Watch your words, they become your actions.
Watch your actions, they become your habits.
Watch your habits, they become your character.
Watch your character, it becomes your destiny.
Upon closer examination, you can see that as Tarzan reaches out and grabs the next vine, he releases the vine he had been riding on. This allows him to move forward, constantly grasping new vines to continue his journey.
Imagine what would happen if Tarzan grabbed the next vine, but refused to let go of the old vine? Exactly. He would stop dead - suspended in the air between two vines. To regain his momentum, he would eventually have to choose which vine to release.
Everyone of us finds ourselves reaching towards the Savior, towards the atonement - reaching and searching for forgiveness. It is inevitable. It is part of the plan.
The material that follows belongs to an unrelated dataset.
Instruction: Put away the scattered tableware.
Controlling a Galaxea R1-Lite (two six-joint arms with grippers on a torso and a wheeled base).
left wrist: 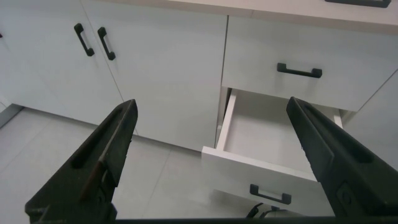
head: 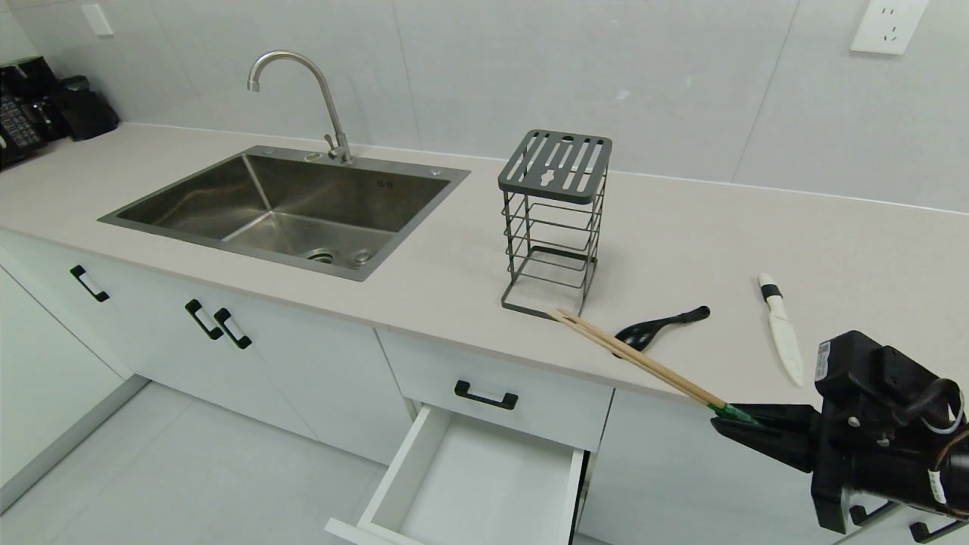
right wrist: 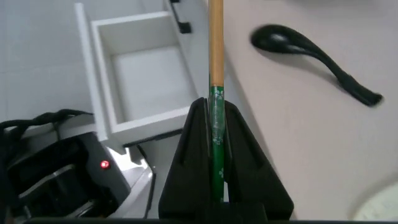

The Lord said it better, and he didn’t even need to use Tarzan: “Wherefore I say unto you, that ye ought to forgive one another; for he that forgiveth not his brother his trespassesstandeth condemned before the Lord; for there remaineth in him the greater sin.” Doctrine & Covenants 64:9
The greater sin? You are telling me that my refusal to let go of the things that have been done to me - the pains that I have had to endure - will cause me to lose the Lord’s forgiveness and the power of the atonement? Yes. Exactly. You get it.
If we are unwilling to forgive - unwilling to let go - we are condemned, and have denied the core principles of the very atonement we reach for. Seems a bit hypocritical doesn't it - to try to get something for ourselves that we deny others?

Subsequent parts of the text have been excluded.